Borehole imaging in the horizontal leg allows the opportunity to take measurements along the length of the lateral to identify when/where the characteristics are changing – and to account for these changes in the completion design.
The images provide a qualitative indication of mineralogy and allow the interested party to identify, characterize and define the orientation of bedding, faults and fractures.
“The key point is to design strategic-type hydraulic fracture stimulation based on what the reservoir is telling us,” Miller noted.
In planning the well, data acquired in the vertical hole can determine which layer has the better reservoir and mechanical properties for lateral placement. Drilling direction is determined based on the local stress regime.
In most shales, the target intervals will exhibit high silica and low clay content, according to Miller. Some shales have significant carbonate content where the target would be high silica and/or carbonate and low clay content.
“The zones with low clay content tend to have the better reservoir and mechanical characteristics we want,” Miller said. “They have better porosity and permeability, and that’s where the gas is stored.
“They are the rocks with the lower fracture closure stress and higher Young’s modulus (a measure of the elasticity of a material), so we’ll be able to break them during hydraulic fracture stimulation,” he noted. “More importantly, these zones will stay open longer with less of a tendency to embed or crush proppant.
“That’s huge,” he exclaimed.
Miller noted a geochemical tool being used in the vertical wellbore to help quantify mineralogy also is a highly popular application to evaluate the potential of gas shales and where to place the laterals.
There’s actually a sort of arsenal of tools to attack these rocks.
“Recently we’ve been using advanced sonic tools to determine a more representative stress profile that accounts for laminations within the shale,” Miller said.
“It also can be used along the laterals,” he continued. “It can be run in cased hole so clients can obtain an advanced analysis and don’t have to pay rig time.”

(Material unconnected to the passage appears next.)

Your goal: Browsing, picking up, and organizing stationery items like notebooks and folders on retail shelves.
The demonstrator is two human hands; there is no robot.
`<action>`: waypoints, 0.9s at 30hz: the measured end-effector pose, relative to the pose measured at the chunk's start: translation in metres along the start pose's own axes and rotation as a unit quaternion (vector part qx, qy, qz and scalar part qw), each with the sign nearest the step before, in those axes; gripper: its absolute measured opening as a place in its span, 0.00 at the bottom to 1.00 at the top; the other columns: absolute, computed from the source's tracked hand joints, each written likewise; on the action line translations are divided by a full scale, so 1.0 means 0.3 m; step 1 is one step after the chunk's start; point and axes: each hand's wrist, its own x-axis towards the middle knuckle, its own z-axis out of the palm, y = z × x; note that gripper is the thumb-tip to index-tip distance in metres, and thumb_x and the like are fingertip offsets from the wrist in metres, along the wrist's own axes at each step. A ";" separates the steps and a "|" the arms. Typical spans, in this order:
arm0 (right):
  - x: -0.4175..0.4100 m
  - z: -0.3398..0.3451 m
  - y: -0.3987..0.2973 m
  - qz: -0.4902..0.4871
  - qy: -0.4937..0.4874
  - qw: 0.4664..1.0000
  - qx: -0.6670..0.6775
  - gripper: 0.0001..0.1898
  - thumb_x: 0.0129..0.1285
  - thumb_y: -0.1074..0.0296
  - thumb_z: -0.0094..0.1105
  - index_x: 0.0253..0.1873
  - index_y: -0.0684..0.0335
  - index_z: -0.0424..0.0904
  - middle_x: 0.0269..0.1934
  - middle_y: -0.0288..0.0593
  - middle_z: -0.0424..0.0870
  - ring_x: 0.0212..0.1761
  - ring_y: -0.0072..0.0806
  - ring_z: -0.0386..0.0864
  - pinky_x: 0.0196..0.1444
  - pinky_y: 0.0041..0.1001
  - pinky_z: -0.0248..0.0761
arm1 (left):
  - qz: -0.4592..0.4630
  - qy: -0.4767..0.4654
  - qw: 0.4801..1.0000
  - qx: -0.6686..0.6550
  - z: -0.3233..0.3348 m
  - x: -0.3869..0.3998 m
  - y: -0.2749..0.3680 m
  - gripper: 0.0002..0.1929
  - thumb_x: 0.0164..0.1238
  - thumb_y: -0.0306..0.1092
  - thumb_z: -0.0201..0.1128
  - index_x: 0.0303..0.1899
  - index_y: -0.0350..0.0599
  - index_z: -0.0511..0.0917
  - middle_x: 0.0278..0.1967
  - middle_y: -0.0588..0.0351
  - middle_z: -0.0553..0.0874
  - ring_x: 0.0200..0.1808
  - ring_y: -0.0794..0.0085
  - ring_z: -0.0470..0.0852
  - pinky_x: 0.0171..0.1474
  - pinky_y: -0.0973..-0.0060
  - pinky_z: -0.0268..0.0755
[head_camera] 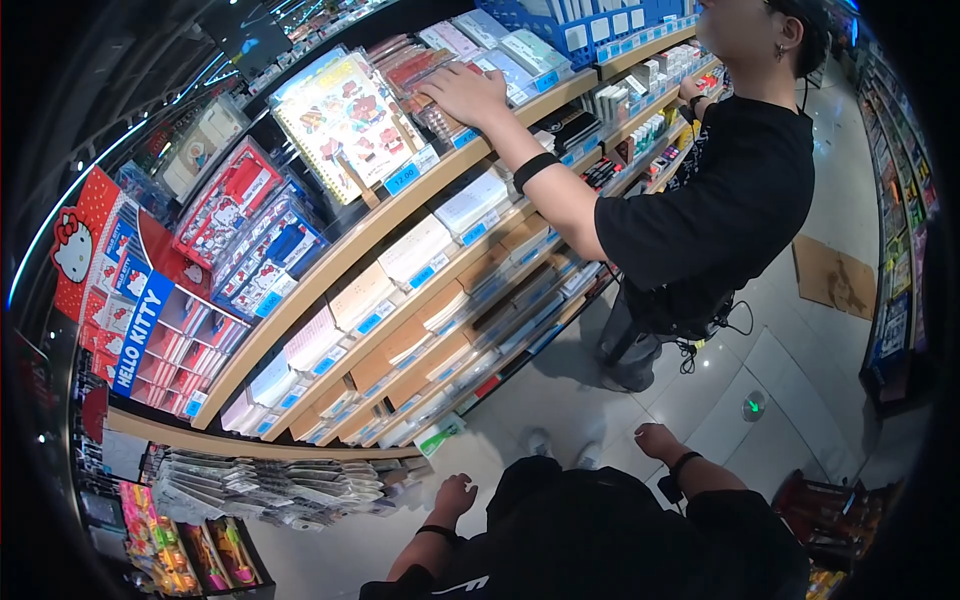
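Note:
My left hand (456,495) hangs low over the tiled floor, fingers loosely bent, with nothing seen in it. Near the end of the hanging packets, it touches nothing. My right hand (657,441) is held out over the floor, its fingers curled; whether they are fully closed on nothing does not show. In front stands a store shelf (337,262) with stacked notebooks (416,251) and blue price tags. On its top tier are a spiral notebook with bear stickers (346,124) and Hello Kitty boxes (232,187). Another person's hand (469,94) rests on packets beside the spiral notebook.
A person in a black T-shirt (712,187) stands at the shelf, front right. A flat cardboard piece (836,277) lies on the floor behind them. Another shelf (896,225) lines the right side. Hanging packets (262,484) and bright toys (161,540) are at lower left.

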 end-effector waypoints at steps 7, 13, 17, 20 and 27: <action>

The bottom line appears to be that measurements taken with technology more sophisticated than, say, the standard gamma ray or mud log are highly beneficial to plan completions in the shale wells.
Miller noted, for instance, that it’s fairly typical if an operator with a 3,000-foot lateral decides to implement at least 10 frac stages and places them every 300 feet.

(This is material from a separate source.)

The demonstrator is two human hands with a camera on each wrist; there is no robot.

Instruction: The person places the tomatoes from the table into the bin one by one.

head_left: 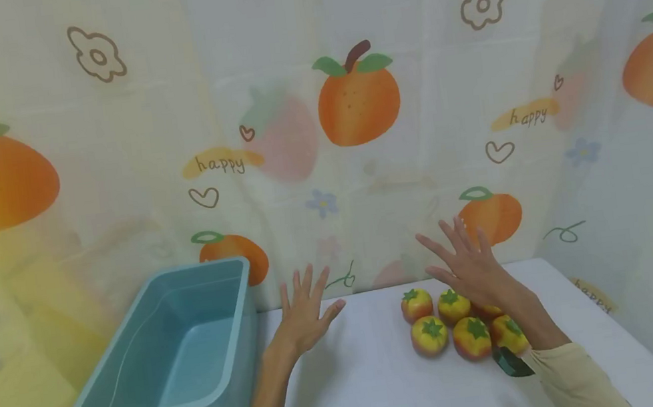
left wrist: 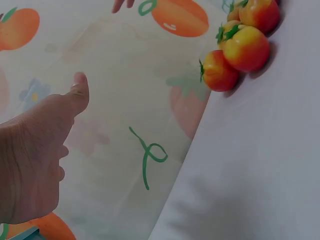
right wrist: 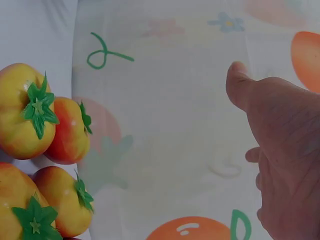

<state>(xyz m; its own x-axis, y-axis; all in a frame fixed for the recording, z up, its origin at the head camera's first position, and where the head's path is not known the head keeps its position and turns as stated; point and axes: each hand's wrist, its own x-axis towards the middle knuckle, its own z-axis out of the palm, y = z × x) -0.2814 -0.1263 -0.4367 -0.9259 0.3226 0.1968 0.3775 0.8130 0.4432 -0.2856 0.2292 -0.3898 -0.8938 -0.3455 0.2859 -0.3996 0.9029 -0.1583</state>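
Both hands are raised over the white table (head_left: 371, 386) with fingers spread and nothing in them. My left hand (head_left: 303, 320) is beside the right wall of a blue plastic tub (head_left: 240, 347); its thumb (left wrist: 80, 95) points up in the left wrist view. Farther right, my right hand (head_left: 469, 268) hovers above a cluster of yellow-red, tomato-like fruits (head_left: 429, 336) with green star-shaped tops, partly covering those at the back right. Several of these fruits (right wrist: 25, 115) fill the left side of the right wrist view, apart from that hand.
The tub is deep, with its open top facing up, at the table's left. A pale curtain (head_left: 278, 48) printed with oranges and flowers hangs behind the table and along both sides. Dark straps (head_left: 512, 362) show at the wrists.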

“Using borehole images you see that the reservoir characteristics change significantly in a short period of time,” Miller said. “In fact, we’ve seen numberous examples where up to a third or more of the perfs were not contributing anything to production.”
He emphasized, however, that operators are doing a really good job and making a lot of money right now using a low-tech approach.
“I’m just trying to ask could we be doing better – and how much better,” he said.
“I think the answer is yes – if we plan completions better by taking measurements along the length of the lateral.”